Gary Mabbutt Biography


Claim to Fame: English football player
DOB: August 23, 1961
Diabetes Type: 1

A native of Bristol, England, Gary Mabbutt is regarded as one of the best defenders in the history of European football. He began his professional football career at age 16 with the Bristol Rovers, with whom he stayed until he joined the Tottenham Spurs in 1982. With them, Mabbutt scored 38 goals for the team, and won the Union of European Football Associations Cup in 1984, as well as the Football Associations Challenge Cup in 1991. In 1994, Mabbutt was honored by Queen Elizabeth II as a member of the Excellent Order of the British Empire for his contributions to the game. He acted as captain of the Spurs from 1987 until his retirement in 1998.

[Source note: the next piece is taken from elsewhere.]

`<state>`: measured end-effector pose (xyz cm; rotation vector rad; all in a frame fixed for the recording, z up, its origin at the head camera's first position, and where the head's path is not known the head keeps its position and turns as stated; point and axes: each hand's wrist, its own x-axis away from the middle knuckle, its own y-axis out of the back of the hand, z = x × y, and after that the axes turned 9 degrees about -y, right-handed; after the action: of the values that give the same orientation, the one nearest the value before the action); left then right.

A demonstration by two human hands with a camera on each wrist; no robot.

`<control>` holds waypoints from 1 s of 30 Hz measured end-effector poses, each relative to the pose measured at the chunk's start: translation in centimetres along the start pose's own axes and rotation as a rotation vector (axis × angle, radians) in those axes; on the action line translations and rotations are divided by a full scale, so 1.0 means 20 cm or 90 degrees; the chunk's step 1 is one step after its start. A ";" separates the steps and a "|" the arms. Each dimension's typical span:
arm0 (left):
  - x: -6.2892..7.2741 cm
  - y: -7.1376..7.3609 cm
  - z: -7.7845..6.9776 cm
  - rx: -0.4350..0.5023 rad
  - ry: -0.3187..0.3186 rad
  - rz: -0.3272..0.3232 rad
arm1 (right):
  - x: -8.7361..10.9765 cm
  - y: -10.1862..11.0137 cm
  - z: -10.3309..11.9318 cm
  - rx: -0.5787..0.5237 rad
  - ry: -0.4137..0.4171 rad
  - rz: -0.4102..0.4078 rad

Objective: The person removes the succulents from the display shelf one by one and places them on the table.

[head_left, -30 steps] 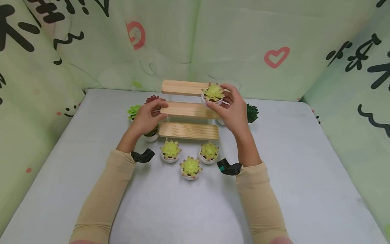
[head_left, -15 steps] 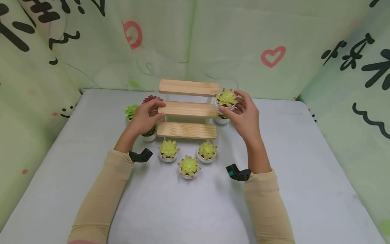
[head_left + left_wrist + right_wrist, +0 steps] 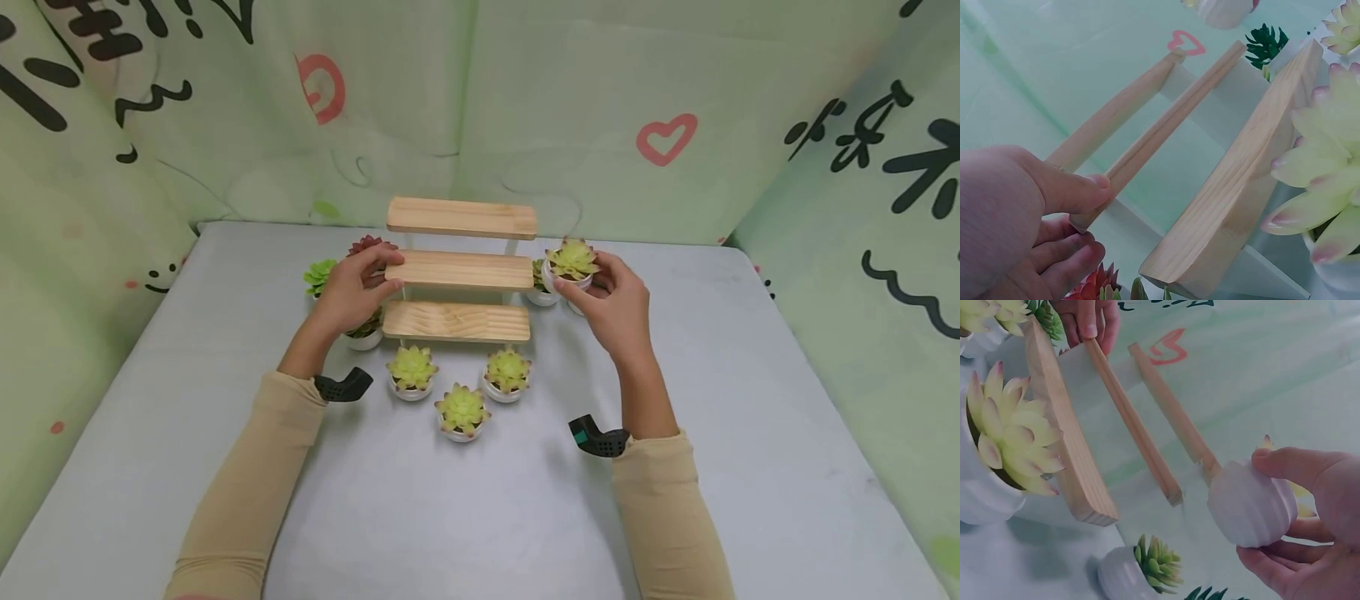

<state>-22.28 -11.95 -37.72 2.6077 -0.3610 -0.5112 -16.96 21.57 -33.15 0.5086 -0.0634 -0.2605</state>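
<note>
A three-tier stand (image 3: 459,271) with pale wooden boards stands at the middle of the table. My left hand (image 3: 352,287) grips the left end of its middle board, thumb on top and fingers below in the left wrist view. Right of the stand, my right hand (image 3: 618,304) holds a yellow-green potted succulent (image 3: 573,260) by its ribbed white pot (image 3: 1250,506), thumb on one side and fingers on the other. The pot is held up off the table, overlapping other small pots behind it. None of the three boards bears a plant.
Several more yellow-green succulents (image 3: 462,408) in white pots stand before the stand. Left of it, partly behind my left hand, are a bright green plant (image 3: 319,275), a red one (image 3: 367,243) and a darker one (image 3: 364,332). A green succulent (image 3: 538,279) sits at its right.
My right hand has carried the potted succulent from over the upper boards to the right, off the stand, and lower. My left hand keeps its grip on the middle board.
</note>
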 end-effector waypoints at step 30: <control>0.00 0.00 -0.01 0.006 0.016 0.002 | -0.04 -0.04 -0.27 0.072 -0.120 0.051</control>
<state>-22.17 -11.87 -37.53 2.6194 -0.3609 -0.4759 -17.34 23.66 -38.38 0.5915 -0.2824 -0.2269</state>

It came as a shock to Mabbutt's team when he was diagnosed with type 1 diabetes at age 17. Mabbutt initially struggled with his diabetes regimen, but as a young and highly eager player, he would do anything to keep playing football. After persevering through a strict diet and several hypoglycemic episodes during training, Mabbutt bounced back as a regular player on the team within 5 weeks of his diagnosis. Determined to become "the first diabetic to play for England," Mabbutt ultimately achieved the title by putting his dreams first and his diabetes second. Post-retirement, Mabbutt remains active in football; in 2010 he served as ambassador for the World Cup in South Africa, and is lined up to serve as ambassador for the 2018 World Cup in England.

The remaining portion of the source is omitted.